Ce contenu a été publié le 19 avril 2014 - 13:33
(Keystone-ATS)

Un oui à l'initiative "Mühleberg à l'arrêt" le 18 mai pourrait coûter un demi-milliard de francs en dommages et intérêts à payer aux actionnaires, estime le groupe BKW. Ce sont les contribuables qui devraient passer à la caisse, avertit la patronne des BKW Suzanne Thoma.

Les Forces motrices bernoises avaient annoncé en automne dernier vouloir fermer la centrale nucléaire de Mühleberg (BE) en 2019. Cette décision est définitive, a confirmé Mme Thoma samedi dans une interview au quotidien "Berner Zeitung".

L'initiative, déposée en 2012 et qui sera soumise au corps électoral bernois le 18 mai, demande un arrêt immédiat de la centrale: "irréaliste", selon la directrice des FMB. De toute manière, l'arrêt ne peut débuter qu'en 2019: l'entreprise et les autorités concernées ont besoin des prochaines années pour garantir un arrêt sûr de l'installation.

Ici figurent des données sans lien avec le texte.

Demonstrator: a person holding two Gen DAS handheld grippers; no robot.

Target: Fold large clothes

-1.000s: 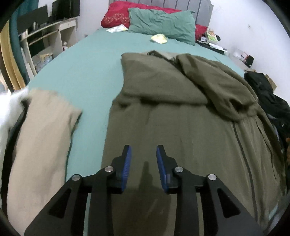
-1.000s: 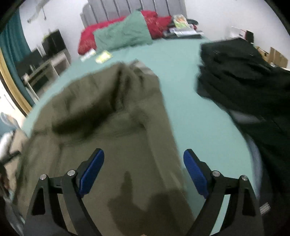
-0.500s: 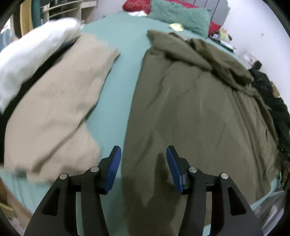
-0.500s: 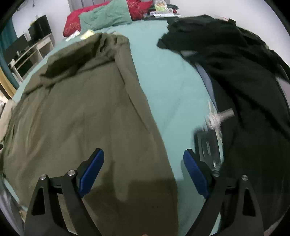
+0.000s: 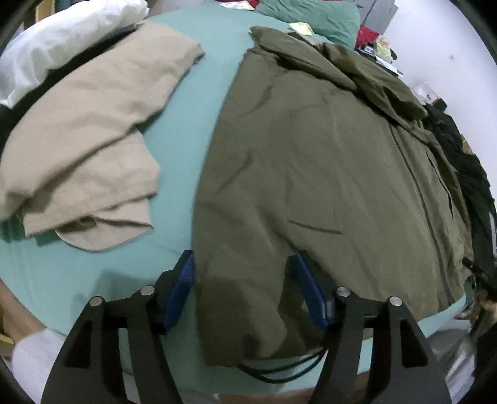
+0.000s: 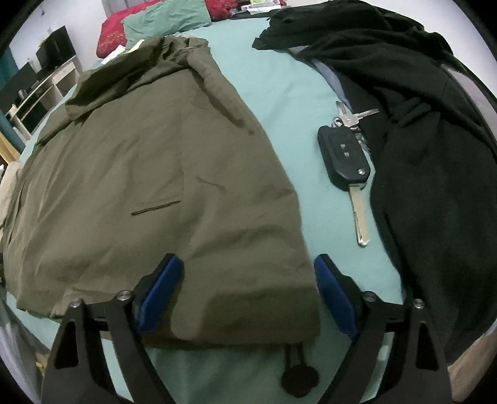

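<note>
An olive green jacket (image 5: 310, 161) lies flat on the teal bed sheet (image 5: 183, 130), hem toward me, sleeves folded over the chest. My left gripper (image 5: 245, 279) is open, its blue pads either side of the jacket's near left hem corner. In the right wrist view the jacket (image 6: 149, 186) fills the left and middle. My right gripper (image 6: 248, 289) is open, its pads astride the near right hem corner. A black drawcord with a toggle (image 6: 298, 376) hangs below that hem.
A beige garment (image 5: 80, 130) and white bedding (image 5: 62, 40) lie left of the jacket. A black garment pile (image 6: 428, 155) lies on the right, with a car key and key ring (image 6: 344, 155) between it and the jacket. Pillows (image 6: 161, 21) are at the headboard.
Both grippers have drawn back and down to the jacket's near hem. The left gripper has opened wider and now straddles the left corner; the right straddles the right corner.
</note>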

Aux antinucléaires qui affirment que l'arrêt immédiat de Mühleberg permettrait d'économiser de l'argent, parce que les bas prix de l'électricité ne couvrent pas les coûts de production, Suzanne Thoma rétorque que la centrale est rentable. Les économies ne seraient que de l'ordre de 20 à 30 millions de francs.

La majeure partie des coûts fixes reste même après l'arrêt du réacteur. Or une centrale active livre quelque 120 millions de francs au résultat de l'entreprise, calcule Mme Thoma.